Israel has killed more than 22,000 people in Gaza, mostly women and children, in response to Hamas’ October 7 attack in which 1,139 people died.
Israel has labelled Hamas’s Gaza leader Yahya Sinwar a “dead man walking” and vowed to also kill other commanders of the group.
Amid the almost three-month-old war, Israel has traded almost daily cross-border fire with the Lebanese armed group Hezbollah, an Iranian-backed ally of Hamas, while so far avoiding a full-scale war.
Maha Yahya of think tank the Carnegie Middle East Center told AFP that Aruri’s killing was “a significant escalation” but added: “I don’t think Hezbollah will be willing to drag Lebanon into a major conflict at this particular moment and time given the situation regionally”.
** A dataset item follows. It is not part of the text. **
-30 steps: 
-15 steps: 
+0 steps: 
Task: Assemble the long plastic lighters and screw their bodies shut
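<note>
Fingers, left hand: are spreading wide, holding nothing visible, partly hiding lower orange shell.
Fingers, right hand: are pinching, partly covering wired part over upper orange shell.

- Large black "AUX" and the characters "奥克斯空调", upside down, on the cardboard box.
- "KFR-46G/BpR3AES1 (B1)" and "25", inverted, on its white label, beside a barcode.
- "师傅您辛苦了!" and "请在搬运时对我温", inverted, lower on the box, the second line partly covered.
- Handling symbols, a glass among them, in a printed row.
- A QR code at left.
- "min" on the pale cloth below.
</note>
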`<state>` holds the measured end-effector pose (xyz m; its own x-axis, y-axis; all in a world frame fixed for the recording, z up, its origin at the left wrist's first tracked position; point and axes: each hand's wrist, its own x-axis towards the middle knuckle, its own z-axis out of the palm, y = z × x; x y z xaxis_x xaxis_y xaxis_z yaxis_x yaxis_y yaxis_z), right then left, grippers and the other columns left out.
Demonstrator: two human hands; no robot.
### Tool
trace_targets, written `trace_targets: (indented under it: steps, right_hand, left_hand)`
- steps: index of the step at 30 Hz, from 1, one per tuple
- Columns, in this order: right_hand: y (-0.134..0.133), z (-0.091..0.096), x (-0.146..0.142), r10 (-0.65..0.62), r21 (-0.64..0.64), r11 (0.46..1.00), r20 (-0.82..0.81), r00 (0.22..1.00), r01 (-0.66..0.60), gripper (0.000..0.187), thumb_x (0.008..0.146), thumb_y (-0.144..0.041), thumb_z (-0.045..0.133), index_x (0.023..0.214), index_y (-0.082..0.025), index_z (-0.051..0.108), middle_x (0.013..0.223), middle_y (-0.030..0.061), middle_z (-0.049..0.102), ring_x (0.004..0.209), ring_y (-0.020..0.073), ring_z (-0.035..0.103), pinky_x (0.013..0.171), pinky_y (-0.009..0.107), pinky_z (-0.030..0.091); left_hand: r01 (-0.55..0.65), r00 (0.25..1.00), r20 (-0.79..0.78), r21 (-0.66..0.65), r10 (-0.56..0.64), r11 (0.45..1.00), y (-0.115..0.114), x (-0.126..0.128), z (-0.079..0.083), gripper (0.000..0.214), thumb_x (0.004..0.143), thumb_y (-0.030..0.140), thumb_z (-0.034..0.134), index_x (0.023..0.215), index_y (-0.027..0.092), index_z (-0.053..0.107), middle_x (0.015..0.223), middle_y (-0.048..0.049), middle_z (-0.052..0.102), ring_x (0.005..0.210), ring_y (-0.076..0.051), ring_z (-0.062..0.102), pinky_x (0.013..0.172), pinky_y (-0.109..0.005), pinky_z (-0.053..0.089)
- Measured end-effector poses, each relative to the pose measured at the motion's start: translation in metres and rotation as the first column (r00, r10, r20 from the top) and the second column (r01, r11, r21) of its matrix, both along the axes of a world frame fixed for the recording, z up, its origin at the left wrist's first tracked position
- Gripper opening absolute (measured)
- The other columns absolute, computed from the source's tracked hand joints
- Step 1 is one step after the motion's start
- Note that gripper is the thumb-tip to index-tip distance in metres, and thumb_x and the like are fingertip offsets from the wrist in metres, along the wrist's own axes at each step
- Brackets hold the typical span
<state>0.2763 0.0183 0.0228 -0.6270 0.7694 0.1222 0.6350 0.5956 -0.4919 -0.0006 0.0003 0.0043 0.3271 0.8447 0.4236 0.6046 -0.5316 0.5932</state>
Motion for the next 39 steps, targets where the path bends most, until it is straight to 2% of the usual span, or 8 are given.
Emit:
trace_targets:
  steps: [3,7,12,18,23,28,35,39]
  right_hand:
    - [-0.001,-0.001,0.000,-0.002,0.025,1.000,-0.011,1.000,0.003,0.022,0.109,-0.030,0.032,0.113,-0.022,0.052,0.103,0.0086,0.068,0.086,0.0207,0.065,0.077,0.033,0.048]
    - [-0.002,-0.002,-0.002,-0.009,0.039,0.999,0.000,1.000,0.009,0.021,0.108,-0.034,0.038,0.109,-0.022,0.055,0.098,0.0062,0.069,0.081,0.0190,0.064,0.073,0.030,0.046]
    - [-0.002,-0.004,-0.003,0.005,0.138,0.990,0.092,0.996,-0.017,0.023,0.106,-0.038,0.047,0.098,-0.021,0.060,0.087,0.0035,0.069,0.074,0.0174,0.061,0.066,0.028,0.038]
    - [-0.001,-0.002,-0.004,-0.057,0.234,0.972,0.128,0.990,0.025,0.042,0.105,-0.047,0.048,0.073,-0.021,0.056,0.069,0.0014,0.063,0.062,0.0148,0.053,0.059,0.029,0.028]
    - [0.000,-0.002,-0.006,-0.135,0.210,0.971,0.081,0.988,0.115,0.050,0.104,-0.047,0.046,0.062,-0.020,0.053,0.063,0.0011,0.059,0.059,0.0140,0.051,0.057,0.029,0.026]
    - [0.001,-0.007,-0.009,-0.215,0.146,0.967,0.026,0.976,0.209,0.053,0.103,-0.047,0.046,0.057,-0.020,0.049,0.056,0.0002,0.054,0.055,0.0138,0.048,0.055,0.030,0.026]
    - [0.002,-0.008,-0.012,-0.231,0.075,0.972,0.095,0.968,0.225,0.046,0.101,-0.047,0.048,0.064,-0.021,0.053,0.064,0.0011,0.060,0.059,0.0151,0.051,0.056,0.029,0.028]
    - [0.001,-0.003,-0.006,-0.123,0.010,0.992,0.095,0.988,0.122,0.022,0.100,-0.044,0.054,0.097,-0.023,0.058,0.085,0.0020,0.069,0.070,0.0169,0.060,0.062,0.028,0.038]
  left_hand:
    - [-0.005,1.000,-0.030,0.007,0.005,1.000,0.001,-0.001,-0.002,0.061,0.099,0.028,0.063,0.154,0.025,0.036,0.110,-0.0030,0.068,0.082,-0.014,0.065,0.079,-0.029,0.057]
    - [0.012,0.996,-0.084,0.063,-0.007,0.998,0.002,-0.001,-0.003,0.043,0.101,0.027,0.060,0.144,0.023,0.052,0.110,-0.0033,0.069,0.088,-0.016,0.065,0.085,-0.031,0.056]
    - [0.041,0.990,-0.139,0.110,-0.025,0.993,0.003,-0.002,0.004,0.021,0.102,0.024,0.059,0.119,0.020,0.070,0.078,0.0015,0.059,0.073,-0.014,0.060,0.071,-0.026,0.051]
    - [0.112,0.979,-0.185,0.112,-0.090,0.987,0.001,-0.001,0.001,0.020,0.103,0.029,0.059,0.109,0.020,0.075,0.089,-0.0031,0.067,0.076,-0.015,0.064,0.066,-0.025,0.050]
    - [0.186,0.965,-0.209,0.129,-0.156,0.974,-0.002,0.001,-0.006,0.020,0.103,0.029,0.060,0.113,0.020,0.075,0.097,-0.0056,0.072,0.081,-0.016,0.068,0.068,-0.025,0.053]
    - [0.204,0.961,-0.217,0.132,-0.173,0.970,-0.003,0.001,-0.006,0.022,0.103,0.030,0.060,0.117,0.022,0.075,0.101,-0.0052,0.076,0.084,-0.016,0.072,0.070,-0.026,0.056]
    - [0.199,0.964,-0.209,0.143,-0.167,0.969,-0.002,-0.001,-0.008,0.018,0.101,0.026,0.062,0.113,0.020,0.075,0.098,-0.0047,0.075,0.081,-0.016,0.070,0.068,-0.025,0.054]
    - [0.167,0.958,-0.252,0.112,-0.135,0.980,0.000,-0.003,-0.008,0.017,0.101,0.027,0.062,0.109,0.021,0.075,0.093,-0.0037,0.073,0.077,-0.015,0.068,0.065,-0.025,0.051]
Violence has also flared with other groups in the Iran-led “Axis of Resistance”, including in Syria, Iraq and Yemen, where Houthis have attacked cargo vessels in the Red Sea, a key shipping lane for world trade.
Iran’s Foreign Minister Hossein Amir-Abdollahian condemned the “cowardly” Beirut strike and said it proved that Israel “has not achieved any of its goals after weeks of war crimes, genocide and destruction in Gaza and the West Bank of Palestine, despite the direct support of the White House”.
– ‘Dangerous development’ –
Hezbollah vowed Aruri’s killing would not go unpunished and labelled it “a serious assault on Lebanon… and a dangerous development”.
In the Israel-occupied West Bank — the Palestinian territory where Aruri was born, and which has seen an upsurge in violence since October 7 — the Palestinian Authority called a general strike to mourn his death.
Palestinian prime minister Mohammad Shtayyeh also condemned the killing and warned of its “risks and consequences”.
– ‘We both now have nothing’ –
Another strike, on the Nuseirat refugee camp in central Gaza on Tuesday, again saw Palestinians rush to rescue victims and retrieve bodies from the rubble.
“There are about 12 martyrs so far, mostly children,” said bereaved resident Ghazi Darwish. “What was their fault? Among them my one-month-old son, what did he do to Israel? My other son is five years old, he was also martyred.”
Further south in Khan Yunis, the Palestinian Red Crescent said Israel had twice struck its headquarters, killing five people, on Tuesday.
The head of the World Health Organization, Tedros Adhanom Ghebreyesus, deplored the strikes as “unconscionable” and said “Gaza’s health system is already on its knees”.